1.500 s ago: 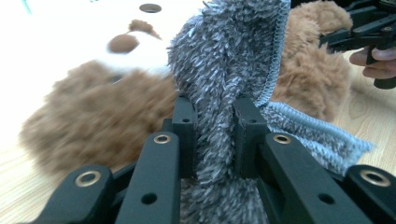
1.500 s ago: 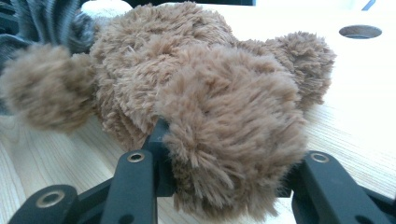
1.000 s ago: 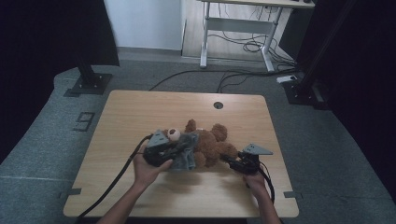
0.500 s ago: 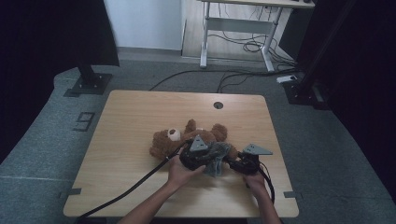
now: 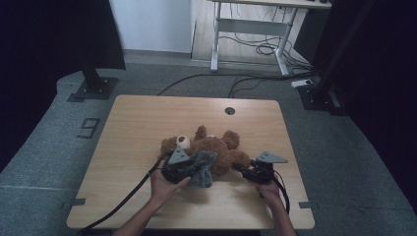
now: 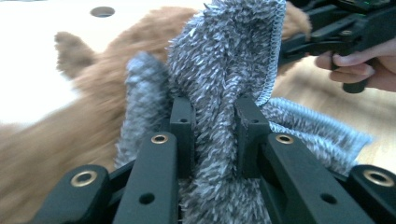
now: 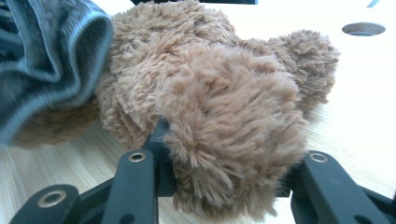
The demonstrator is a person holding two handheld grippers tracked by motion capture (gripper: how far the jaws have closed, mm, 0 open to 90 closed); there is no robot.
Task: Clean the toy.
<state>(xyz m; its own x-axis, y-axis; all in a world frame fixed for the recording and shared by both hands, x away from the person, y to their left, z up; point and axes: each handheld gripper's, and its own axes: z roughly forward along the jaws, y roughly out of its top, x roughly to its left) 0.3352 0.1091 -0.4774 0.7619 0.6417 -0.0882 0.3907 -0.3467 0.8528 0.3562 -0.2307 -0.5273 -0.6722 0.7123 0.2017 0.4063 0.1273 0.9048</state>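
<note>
A brown teddy bear (image 5: 216, 147) lies on its back in the middle of the wooden table (image 5: 147, 123), head to the left. My left gripper (image 5: 193, 169) is shut on a grey fluffy cloth (image 5: 202, 169), which hangs against the bear's near side. In the left gripper view the cloth (image 6: 224, 56) bunches up between the jaws of the left gripper (image 6: 215, 109), with the bear (image 6: 93, 102) behind it. My right gripper (image 5: 240, 167) is at the bear's right end. In the right gripper view the right gripper (image 7: 229, 154) is shut on a furry paw (image 7: 233, 130).
A round cable hole (image 5: 229, 110) sits near the table's far edge. Black cables trail from both grippers off the near edge. A white desk frame (image 5: 246, 29) and floor cables stand beyond the table. Dark stands flank it left and right.
The left gripper carried the cloth right across the bear's body, then came back left to the bear's near side. The right gripper kept its hold and place.
</note>
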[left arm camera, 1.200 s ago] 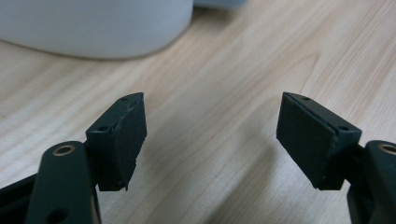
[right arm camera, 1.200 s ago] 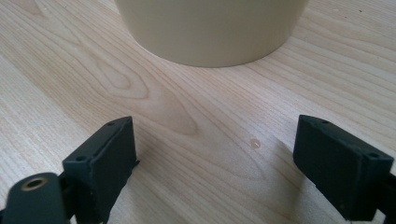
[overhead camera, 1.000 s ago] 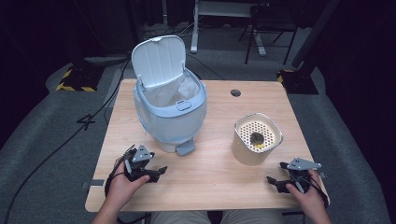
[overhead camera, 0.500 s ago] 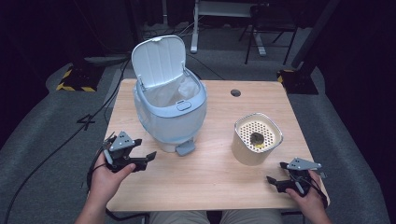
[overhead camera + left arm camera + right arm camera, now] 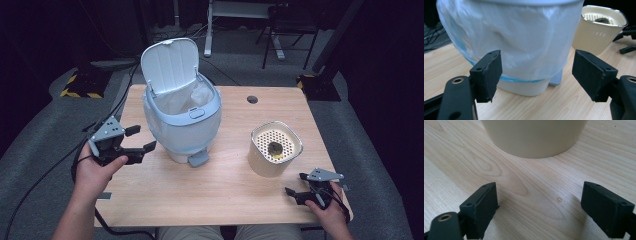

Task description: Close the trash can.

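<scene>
Since the earlier frame, the left tool (image 5: 131,140) is rising off the desk (image 5: 225,195) and drifting a little to the left, and it is now pointing at the pedal bin (image 5: 182,125), just beside its left side. This bin is standing on the left half of the desk, with its lid (image 5: 170,62) tipped up and a white bag (image 5: 524,45) lining it. I am judging it light but bulky, with smooth, slippery plastic walls and a soft, loose bag, so the stiff rim or the lid edge is looking like the best place to hold. The left tool's jaws are standing wide apart and empty. To the right, the cream container (image 5: 275,148) is sitting with something dark inside. The right tool (image 5: 305,186) is resting near it at the near right edge, jaws apart.
</scene>
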`<state>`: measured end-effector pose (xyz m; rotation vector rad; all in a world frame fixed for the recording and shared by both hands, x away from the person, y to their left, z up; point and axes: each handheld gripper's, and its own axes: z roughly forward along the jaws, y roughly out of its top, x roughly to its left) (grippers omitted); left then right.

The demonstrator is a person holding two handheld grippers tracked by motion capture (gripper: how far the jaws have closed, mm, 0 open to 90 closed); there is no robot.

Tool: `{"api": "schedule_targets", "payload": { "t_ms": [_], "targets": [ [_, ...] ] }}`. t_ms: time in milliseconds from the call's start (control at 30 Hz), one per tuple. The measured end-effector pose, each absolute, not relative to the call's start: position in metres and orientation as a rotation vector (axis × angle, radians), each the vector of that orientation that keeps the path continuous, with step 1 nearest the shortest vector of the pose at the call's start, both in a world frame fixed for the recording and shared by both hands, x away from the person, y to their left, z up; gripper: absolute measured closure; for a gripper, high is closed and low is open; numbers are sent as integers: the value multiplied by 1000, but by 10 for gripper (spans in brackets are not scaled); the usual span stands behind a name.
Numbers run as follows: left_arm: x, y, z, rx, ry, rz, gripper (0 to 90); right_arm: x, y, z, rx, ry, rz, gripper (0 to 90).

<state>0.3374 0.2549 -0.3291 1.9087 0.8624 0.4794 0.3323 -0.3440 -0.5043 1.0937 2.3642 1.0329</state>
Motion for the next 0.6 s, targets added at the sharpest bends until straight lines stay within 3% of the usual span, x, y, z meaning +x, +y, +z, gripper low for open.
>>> {"api": "schedule_targets", "payload": {
  "t_ms": [233,367,600],
  "targets": [
    [349,265,-297,1868,816,472,240,333,-342,-504,1106,2354,1030,140],
    [362,270,-280,1819,809,448,159,333,-342,-504,1106,2354,1030,140],
    [385,275,-259,1784,790,435,199,334,-342,-504,1115,2348,1028,141]
  ]
}}
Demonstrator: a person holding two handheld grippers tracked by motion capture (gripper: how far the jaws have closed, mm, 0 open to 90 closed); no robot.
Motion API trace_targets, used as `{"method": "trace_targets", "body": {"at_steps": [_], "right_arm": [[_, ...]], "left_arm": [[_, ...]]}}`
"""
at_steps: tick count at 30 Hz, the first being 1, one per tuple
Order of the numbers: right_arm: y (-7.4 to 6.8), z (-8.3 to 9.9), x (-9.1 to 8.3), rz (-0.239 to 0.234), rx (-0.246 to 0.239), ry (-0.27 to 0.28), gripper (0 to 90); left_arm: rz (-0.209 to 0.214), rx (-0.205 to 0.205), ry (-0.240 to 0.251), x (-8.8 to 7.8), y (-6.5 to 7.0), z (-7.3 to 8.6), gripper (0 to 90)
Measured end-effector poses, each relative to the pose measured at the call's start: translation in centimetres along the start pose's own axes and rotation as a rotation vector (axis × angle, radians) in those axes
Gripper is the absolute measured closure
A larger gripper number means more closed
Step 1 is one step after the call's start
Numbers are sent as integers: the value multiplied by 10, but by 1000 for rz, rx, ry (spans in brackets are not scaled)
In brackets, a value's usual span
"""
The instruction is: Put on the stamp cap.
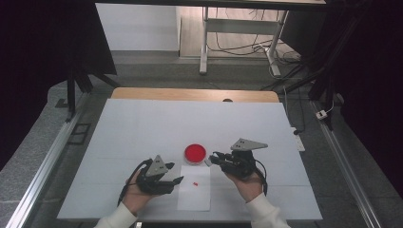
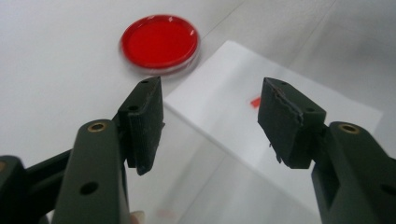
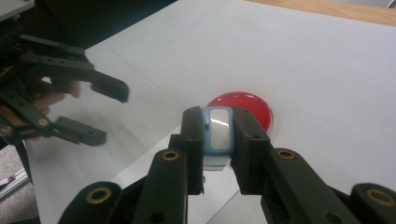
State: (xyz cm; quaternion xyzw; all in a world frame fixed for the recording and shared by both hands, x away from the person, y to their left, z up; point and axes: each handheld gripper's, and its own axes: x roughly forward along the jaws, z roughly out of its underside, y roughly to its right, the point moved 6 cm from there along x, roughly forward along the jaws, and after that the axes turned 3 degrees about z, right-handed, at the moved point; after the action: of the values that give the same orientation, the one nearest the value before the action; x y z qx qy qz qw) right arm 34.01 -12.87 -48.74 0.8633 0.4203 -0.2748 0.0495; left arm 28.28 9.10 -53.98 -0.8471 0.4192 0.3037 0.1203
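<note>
A round red dish (image 1: 195,153) lies on the white table, with a white paper sheet (image 1: 194,187) just in front of it. A tiny red piece (image 1: 195,183) rests on that sheet. My left gripper (image 1: 175,184) hovers at the sheet's left edge, jaws open and empty; in its own view (image 2: 210,123) the dish (image 2: 159,42) and the red piece (image 2: 255,102) lie beyond them. My right gripper (image 1: 212,159) is beside the dish's right rim, shut on a small pale-blue block with a white face (image 3: 218,130). The dish (image 3: 252,105) is behind it.
The white table cover (image 1: 142,128) stretches wide to the back and both sides, with a wooden edge (image 1: 190,94) at the far end. Metal rails (image 1: 43,166) flank the table. The left gripper (image 3: 100,112) appears at the left of the right gripper view.
</note>
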Motion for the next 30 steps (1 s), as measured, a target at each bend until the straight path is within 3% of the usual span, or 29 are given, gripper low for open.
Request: {"method": "trace_targets", "body": {"at_steps": [11,20,30], "right_arm": [[3,-3,-5,6,-37,12,749],[6,-4,-5,21,-56,16,748],[11,-6,-3,40,-73,20,748]], "left_arm": [[-81,-93,18,-47,-19,44,404],[-132,-144,27,-76,-30,74,404],[-145,-170,30,-76,-36,77,373]]}}
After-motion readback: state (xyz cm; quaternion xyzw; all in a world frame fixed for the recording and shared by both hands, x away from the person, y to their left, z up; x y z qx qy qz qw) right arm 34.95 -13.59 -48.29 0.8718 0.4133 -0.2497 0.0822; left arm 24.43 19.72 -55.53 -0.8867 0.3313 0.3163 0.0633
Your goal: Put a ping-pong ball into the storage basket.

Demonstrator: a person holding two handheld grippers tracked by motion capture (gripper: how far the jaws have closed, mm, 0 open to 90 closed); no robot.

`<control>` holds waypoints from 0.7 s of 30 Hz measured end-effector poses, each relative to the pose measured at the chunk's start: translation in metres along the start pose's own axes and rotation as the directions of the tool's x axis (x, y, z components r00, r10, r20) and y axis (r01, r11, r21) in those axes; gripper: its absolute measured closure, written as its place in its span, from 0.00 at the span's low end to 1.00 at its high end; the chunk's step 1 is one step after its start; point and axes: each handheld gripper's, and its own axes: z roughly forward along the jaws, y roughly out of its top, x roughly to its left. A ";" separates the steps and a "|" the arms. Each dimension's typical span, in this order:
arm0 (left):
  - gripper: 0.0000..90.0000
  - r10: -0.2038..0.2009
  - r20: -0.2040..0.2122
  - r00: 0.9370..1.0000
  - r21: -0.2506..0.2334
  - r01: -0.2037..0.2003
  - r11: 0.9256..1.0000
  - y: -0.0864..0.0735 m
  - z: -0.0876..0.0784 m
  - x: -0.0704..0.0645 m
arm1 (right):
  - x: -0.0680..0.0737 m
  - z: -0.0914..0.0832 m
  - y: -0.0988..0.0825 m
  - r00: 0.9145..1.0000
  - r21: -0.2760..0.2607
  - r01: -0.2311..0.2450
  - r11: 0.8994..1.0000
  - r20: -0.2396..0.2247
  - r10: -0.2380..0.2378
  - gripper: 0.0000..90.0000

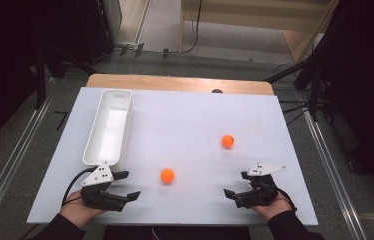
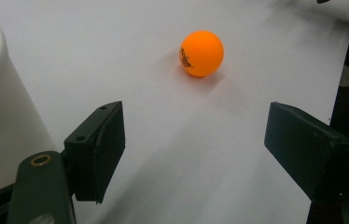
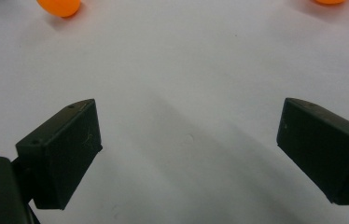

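Both tools wide, empty: left tool (image 1: 129,185) lower left, right tool (image 1: 236,184) lower right. Risk: nudging near ball (image 2: 201,53), rolling off worktop (image 1: 195,125), missing bin (image 1: 109,126).

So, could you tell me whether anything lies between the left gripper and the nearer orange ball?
Nothing visible does. The left gripper is open, and bare white table runs from its jaws to the nearer orange ball. The white bin stands off to the side, out of that line.
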 end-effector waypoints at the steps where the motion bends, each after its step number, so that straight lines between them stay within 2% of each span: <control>1: 0.23 0.000 -0.003 1.000 0.001 0.000 1.000 0.000 0.000 0.000 | 0.000 0.000 0.000 1.000 0.002 -0.001 1.000 0.001 0.001 0.06; 21: 0.23 0.000 0.000 1.000 0.006 0.000 1.000 0.000 0.001 0.000 | 0.000 0.001 0.000 1.000 0.013 0.005 1.000 -0.013 -0.004 0.06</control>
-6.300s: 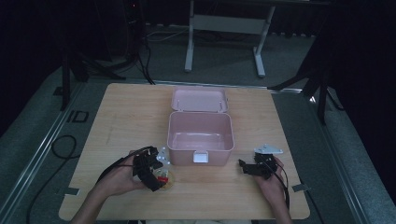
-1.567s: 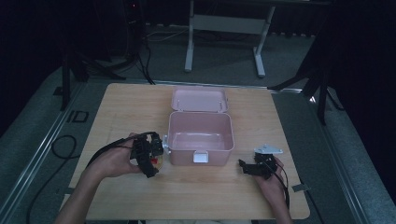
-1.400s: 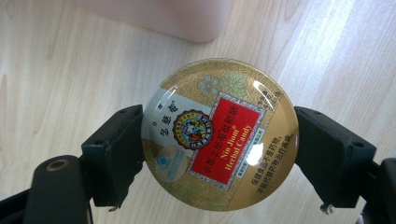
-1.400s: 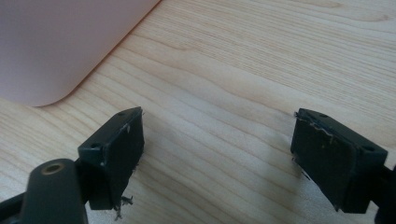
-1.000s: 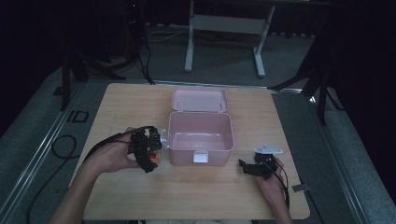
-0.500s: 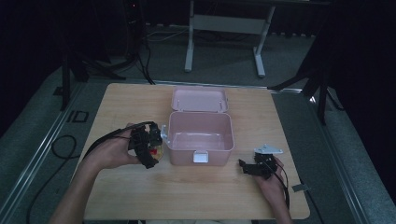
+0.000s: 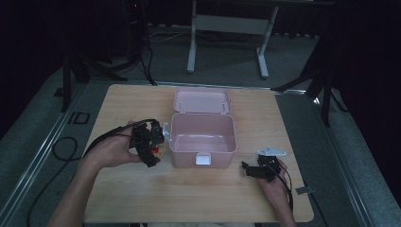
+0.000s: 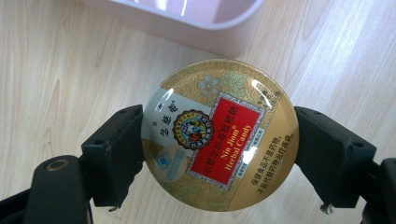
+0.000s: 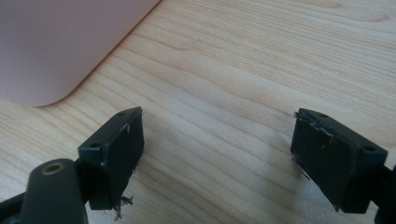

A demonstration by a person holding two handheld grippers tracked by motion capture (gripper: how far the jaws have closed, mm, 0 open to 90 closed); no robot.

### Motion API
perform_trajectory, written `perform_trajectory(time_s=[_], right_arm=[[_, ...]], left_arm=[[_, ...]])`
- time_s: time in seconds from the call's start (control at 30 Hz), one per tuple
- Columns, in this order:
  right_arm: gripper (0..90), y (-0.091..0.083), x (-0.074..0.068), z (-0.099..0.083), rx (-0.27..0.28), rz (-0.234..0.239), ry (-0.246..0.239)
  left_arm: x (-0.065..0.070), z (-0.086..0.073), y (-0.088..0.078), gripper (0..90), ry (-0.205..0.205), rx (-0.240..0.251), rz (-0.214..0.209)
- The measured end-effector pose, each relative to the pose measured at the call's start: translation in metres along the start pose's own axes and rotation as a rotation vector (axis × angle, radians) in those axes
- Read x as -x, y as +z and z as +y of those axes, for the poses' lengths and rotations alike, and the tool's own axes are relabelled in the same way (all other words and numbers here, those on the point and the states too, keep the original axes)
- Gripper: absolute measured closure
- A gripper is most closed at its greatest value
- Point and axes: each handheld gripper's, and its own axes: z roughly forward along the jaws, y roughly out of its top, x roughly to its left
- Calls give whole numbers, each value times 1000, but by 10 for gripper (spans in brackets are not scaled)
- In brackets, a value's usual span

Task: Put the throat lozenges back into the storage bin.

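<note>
Compared with the earliest frame, the left gripper (image 7: 150, 141) now sits higher in the high view, just left of the open pink plastic box (image 7: 204, 133) at frame centre, on the pale wooden table (image 7: 198, 198); the right gripper (image 7: 255, 170) rests unchanged at lower right. Left gripper view: both black jaws clamp the round gold candy tin with a red label (image 8: 219, 135) at centre frame, the box's edge along the top. Right gripper view: jaws spread wide apart with nothing between them; a box corner occupies the upper left.
</note>
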Motion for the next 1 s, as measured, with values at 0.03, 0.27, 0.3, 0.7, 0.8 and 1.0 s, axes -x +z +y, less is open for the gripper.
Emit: perform_trajectory(time_s=[0.03, 0.27, 0.3, 0.7, 0.8, 1.0], right_arm=[[170, 0, 0, 0, 0, 0, 0], [170, 0, 0, 0, -2, 0, 0], [170, 0, 0, 0, -2, 0, 0], [170, 0, 0, 0, -1, 0, -1], [170, 0, 0, 0, -1, 0, -1], [170, 0, 0, 0, -1, 0, -2]], left_arm=[[0, 1, -1, 207, 3, -4, 3], [-4, 9, -8, 206, 9, 9, 9], [-4, 9, -8, 207, 4, 16, 5], [-8, 26, -12, 206, 29, 9, 16], [-9, 31, -12, 207, 32, 10, 13], [-10, 37, -11, 206, 35, 16, 7]])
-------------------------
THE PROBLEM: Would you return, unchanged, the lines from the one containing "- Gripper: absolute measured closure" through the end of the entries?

ANSWER FOR THE TASK:
- Gripper: absolute measured closure
- A gripper is most closed at its greatest value
- Point and axes: each handheld gripper's, and its own axes: z roughly forward along the jaws, y roughly out of its top, x roughly to its left
- Calls give whole numbers, each value times 1000, but by 10 for gripper (spans in brackets are not scaled)
- In brackets, a value's usual span

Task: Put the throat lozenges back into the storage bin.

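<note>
Compared with the earliest frame, the left gripper (image 7: 150, 141) now sits higher in the high view, just left of the open pink plastic box (image 7: 204, 133) at frame centre, on the pale wooden table (image 7: 198, 198); the right gripper (image 7: 255, 170) rests unchanged at lower right. Left gripper view: both black jaws clamp the round gold candy tin with a red label (image 8: 219, 135) at centre frame, the box's edge along the top. Right gripper view: jaws spread wide apart with nothing between them; a box corner occupies the upper left.
</note>
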Motion for the next 1 s, as measured, with values at 0.03, 0.27, 0.3, 0.7, 0.8 and 1.0 s, axes -x +z +y, less is open for the gripper.
Emit: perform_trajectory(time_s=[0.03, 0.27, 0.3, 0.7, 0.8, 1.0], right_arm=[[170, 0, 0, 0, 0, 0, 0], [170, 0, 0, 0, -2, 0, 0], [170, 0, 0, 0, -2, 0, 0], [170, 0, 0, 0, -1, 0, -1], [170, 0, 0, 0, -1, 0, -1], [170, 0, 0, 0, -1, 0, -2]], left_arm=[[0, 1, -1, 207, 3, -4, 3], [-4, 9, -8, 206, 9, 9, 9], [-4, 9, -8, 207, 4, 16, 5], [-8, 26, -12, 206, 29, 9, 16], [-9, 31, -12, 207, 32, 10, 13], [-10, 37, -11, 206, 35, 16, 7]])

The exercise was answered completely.